Biomimetic Inspired Core–Canopy Quantum Dots: Ions Trapped in Voids Induce Kinetic Fluorescence Switching
Arpita Saha, Elena Oleshkevich, Clara Vinas, and Francesc Teixidor, Adv. Mater.2017, DOI: 10.1002/adma.201704238.
Closely packed hollow spheres connected through pillars to a CdSe quantum dot (QD) core produce channels through which ions navigate. This particular structure is well represented by [CdSe@CarbOPH(O)]@Cl/[N(Caprylyl)3Me1] indicating that in the channels between the canopy made by the carboranyl spheres (carboranylphosphinate, CarbOPH(O)) and the CdSe core exist chloride anions. Due to the close packing, the spheres produce openings. These are converted into gates because [N(Caprylyl)3Me1] acts as a plug. The [CdSe@CarbOPH(O)]@Cl/assembly is negatively charged because the Cd positive charges are outnumbered by the negative charges due to the Se, the phosphinic acid and, very importantly, the trapped chloride anions, and this negative load is compensated by the cationic surfactant. Here, it is shown that this synergism produces an unprecedented phenomenon, namely, kinetic fluorescence switching. It is observed that the material shines brightly then loses its brightness and, upon the application of kinetic energy, shines back to the maximum power. This process continues for an extended period of time, up to half a year, at least.
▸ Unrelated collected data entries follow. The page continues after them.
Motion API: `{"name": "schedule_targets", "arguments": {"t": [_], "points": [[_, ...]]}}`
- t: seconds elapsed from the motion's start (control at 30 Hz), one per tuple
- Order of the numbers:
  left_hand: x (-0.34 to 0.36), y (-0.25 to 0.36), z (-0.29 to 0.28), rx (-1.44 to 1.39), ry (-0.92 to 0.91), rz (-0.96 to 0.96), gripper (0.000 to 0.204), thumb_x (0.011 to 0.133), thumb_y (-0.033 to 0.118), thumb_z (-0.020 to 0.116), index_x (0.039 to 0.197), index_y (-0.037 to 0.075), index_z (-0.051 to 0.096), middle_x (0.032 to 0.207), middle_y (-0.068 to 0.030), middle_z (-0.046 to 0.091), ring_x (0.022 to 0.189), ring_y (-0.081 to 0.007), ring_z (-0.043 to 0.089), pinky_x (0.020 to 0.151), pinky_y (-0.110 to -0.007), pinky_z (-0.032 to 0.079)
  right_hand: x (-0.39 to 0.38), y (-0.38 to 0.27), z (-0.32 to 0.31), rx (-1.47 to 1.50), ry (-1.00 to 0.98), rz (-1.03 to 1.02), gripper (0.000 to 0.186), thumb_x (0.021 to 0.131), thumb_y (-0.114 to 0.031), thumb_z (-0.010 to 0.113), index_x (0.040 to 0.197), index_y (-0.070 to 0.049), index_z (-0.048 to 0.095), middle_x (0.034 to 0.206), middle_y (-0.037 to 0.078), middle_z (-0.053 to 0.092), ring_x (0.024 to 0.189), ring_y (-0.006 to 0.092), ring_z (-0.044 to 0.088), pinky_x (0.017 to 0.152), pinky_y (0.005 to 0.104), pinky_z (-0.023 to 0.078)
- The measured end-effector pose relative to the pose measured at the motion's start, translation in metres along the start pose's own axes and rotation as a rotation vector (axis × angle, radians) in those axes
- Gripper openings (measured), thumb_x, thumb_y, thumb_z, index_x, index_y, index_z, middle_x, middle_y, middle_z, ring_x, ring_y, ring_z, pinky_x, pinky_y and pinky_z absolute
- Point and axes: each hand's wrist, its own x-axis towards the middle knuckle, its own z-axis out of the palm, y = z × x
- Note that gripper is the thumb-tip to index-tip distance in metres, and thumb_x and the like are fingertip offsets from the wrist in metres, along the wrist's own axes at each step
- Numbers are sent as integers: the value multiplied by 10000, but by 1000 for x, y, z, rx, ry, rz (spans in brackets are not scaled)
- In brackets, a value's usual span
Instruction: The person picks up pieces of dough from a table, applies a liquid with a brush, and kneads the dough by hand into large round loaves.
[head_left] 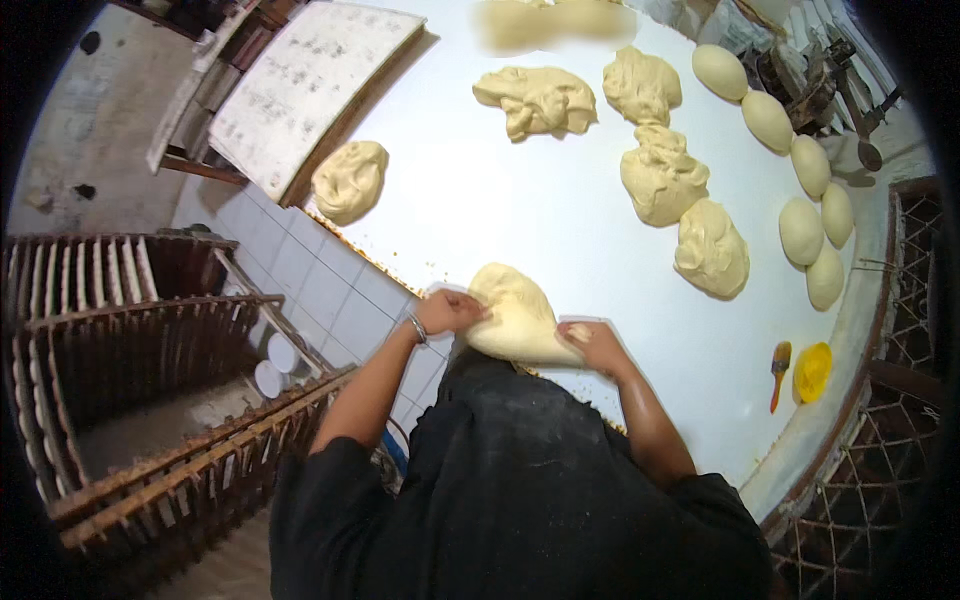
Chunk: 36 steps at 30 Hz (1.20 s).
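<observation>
A pale, soft lump of dough lies at the near edge of the white table, right in front of my body, with a smooth folded band along its near side. My left hand, with a metal bracelet at the wrist, grips the dough's left end with curled fingers. At the opposite end, my right hand pinches the dough's edge, fingertips pressed into it. The underside of the dough and some fingertips are hidden.
Several rough dough lumps and smooth oval pieces lie on the table. At right are a brush and yellow dish. A board sits upper left; slatted racks and white buckets stand below the left edge.
</observation>
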Motion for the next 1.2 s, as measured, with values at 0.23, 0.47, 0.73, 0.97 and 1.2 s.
{"name": "schedule_targets", "arguments": {"t": [0.23, 0.47, 0.73, 0.97, 1.2], "points": [[41, -28, -61, -355, 202, 172, 737, 987, 153, 716, 1596, 32, 321, 1576, -201, 463, 1440, -294, 485, 1179, -449, 425, 73, -43, -47, -609, 523, -278, 899, 842, -497, 811, 1560, -78, 467, 1455, 200, 584, 1387, 386, 485, 1120, 542, 380], [156, 95, 37, -700, 355, 353, 683, 999, 286, 720, 1503, -31, 384, 1284, -241, 641, 1238, -325, 612, 1084, -428, 469, 182, -166, -44, -442, 348, -163, 927, 872, -554, 772, 1576, -49, 441, 1390, 264, 637, 1270, 381, 638, 1087, 434, 499], [88, 164, -129, -173, 138, 1068, 601, 652, 434, 968, 1029, 47, 705, 938, -153, 740, 861, -290, 741, 806, -392, 586, 92, -203, 26, -426, 729, -385, 893, 719, -505, 921, 1402, -27, 603, 1287, 171, 695, 1069, 384, 654, 980, 492, 484], [118, 84, -109, 458, -735, 304, 865, 729, 647, 852, 1263, -18, 707, 1187, -280, 713, 1171, -379, 671, 1030, -430, 519, 50, -89, 114, 136, 289, 276, 598, 881, -303, 869, 1353, -62, 594, 1028, 92, 699, 1016, 249, 680, 857, 396, 564], [181, -11, -72, -643, -32, 326, 707, 997, 253, 720, 1532, -57, 378, 1468, -196, 525, 1243, -280, 617, 1095, -393, 513, 83, -16, -57, -294, 900, 77, 721, 929, -501, 773, 1415, -24, 536, 1245, 216, 678, 1182, 353, 641, 1031, 466, 495]]}}
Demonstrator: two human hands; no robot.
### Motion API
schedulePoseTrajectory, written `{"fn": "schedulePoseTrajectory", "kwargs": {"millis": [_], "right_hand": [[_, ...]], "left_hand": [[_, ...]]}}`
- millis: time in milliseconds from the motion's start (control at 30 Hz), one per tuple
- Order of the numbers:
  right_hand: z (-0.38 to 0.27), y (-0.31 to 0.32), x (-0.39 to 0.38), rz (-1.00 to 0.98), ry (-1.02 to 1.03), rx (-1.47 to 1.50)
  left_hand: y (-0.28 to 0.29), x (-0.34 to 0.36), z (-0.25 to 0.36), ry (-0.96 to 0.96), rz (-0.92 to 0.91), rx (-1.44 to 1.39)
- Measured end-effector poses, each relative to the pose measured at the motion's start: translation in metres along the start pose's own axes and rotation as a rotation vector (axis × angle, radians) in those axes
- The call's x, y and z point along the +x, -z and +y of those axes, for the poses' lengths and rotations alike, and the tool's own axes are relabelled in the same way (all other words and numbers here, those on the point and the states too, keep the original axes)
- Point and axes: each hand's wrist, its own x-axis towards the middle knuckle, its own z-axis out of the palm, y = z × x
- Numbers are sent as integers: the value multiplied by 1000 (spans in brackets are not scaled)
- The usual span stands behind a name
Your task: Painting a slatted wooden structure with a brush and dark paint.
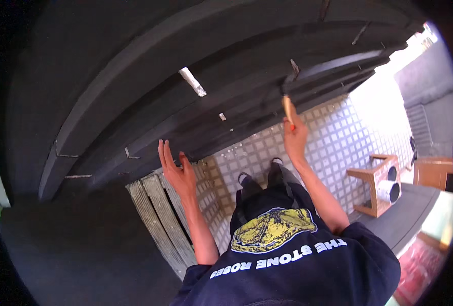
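In my right hand (296,137) is a paintbrush with a light wooden handle (287,108) and dark bristles. Its bristle end is at a black, ribbed surface (236,66) that curves across the upper view. I cannot tell whether the bristles press on it. Pale unpainted patches show on this surface, among them a long white one (193,81) and a small one (222,117). Further left, my left hand (178,171) is raised with fingers stretched out and holds nothing. It is close to the surface's lower edge; contact cannot be made out.
Grey wooden slats (160,214) lie below my left hand. To the right, a wooden stool (373,186) bears a white paint pot (388,192) with black inside. My feet stand on a tiled floor (333,132). A dark rounded tabletop (415,204) is at the lower right.
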Motion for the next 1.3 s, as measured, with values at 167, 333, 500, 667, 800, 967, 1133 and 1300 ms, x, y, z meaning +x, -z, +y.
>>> {"fn": "schedulePoseTrajectory", "kwargs": {"millis": [167, 333, 500, 667, 800, 967, 1133, 1300], "right_hand": [[-42, -10, -41, -245, -36, -118], [-24, 7, -34, 63, -129, -78], [14, -12, -2, 172, -13, -51], [-6, -1, -37, -253, -154, -111], [4, 13, -17, 121, -50, -51], [11, 1, -9, 79, 12, -70], [16, 19, -24, -31, 28, -23], [27, 23, 3, 112, -109, -66]], "left_hand": [[15, 9, -19, -36, -43, 34], [26, 16, -29, -44, -53, 65], [17, 22, -18, -96, -114, 43], [10, 19, -21, -106, -144, 76], [2, 13, -23, -83, -216, 87], [-6, 11, -21, -60, -266, 122], [-9, 9, -21, -3, -273, 131], [-16, 5, -20, -41, -251, 149]]}}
This new type of architecture in QDs is named as core–canopy QDs. In this case, this study demonstrates one property, the kinetic fluorescence switching, as a consequence of the trapping of Cl− in the QDs channels, but other properties can be envisaged with the judicious choice of the anions or even the pillar connecting the hollow sphere with the ground.